Your assignment: Word for word, repeat each entry that follows.

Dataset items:

• • •

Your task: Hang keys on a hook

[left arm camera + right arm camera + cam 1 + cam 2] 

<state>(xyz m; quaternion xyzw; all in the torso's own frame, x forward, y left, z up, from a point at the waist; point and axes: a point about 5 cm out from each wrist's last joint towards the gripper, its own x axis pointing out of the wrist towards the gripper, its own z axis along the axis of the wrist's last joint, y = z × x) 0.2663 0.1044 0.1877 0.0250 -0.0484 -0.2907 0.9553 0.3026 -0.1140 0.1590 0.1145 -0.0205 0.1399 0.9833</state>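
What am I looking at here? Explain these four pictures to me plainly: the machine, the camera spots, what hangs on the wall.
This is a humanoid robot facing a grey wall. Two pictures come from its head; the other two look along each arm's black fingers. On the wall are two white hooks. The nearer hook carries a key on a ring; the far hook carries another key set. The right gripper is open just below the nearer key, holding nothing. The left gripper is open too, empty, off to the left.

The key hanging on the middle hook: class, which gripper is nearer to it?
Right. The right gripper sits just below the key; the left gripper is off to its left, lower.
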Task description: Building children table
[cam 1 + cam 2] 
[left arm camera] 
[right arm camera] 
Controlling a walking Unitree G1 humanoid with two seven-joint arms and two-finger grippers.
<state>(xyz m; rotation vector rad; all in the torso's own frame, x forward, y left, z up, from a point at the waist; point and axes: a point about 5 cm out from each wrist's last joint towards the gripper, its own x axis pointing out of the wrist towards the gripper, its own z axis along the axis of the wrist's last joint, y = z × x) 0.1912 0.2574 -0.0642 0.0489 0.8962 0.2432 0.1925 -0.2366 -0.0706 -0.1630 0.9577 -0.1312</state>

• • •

Response:
Your task: Hang keys on a hook

[left arm camera + right arm camera + cam 1 + cam 2] 

<state>(xyz m; quaternion xyzw; all in the torso's own frame, x forward, y left, z up, from a point at the waist; point and axes: a point about 5 cm out from each wrist's last joint towards the gripper, its own x axis pointing out of the wrist towards the gripper, its own z axis along the axis of the wrist's last joint, y = z × x) 0.2663 0.1044 0.1877 0.0250 -0.0484 -0.2907 0.9553 0.3026 -0.1140 0.1590 0.1145 -0.0205 0.1399 0.9833</state>
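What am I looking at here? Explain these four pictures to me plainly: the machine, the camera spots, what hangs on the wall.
This is a humanoid robot facing a grey wall. Two pictures come from its head; the other two look along each arm's black fingers. On the wall are two white hooks. The nearer hook carries a key on a ring; the far hook carries another key set. The right gripper is open just below the nearer key, holding nothing. The left gripper is open too, empty, off to the left.

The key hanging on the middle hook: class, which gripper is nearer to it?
Right. The right gripper sits just below the key; the left gripper is off to its left, lower.
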Task description: Building children table
[cam 1 + cam 2] 
[left arm camera] 
[right arm camera] 
Controlling a walking Unitree G1 humanoid with two seven-joint arms and two-finger grippers.
<state>(xyz m; rotation vector rad; all in the torso's own frame, x forward, y left, z up, from a point at the waist; point and axes: a point about 5 cm out from each wrist's last joint towards the gripper, its own x axis pointing out of the wrist towards the gripper, its own z axis along the axis of the wrist's last joint, y = z × x) 0.1912 0.2574 -0.0642 0.0489 0.8962 0.2432 0.1925 -0.2366 -0.0706 -0.1630 0.9577 -0.1312</state>

Output is complete for this exercise.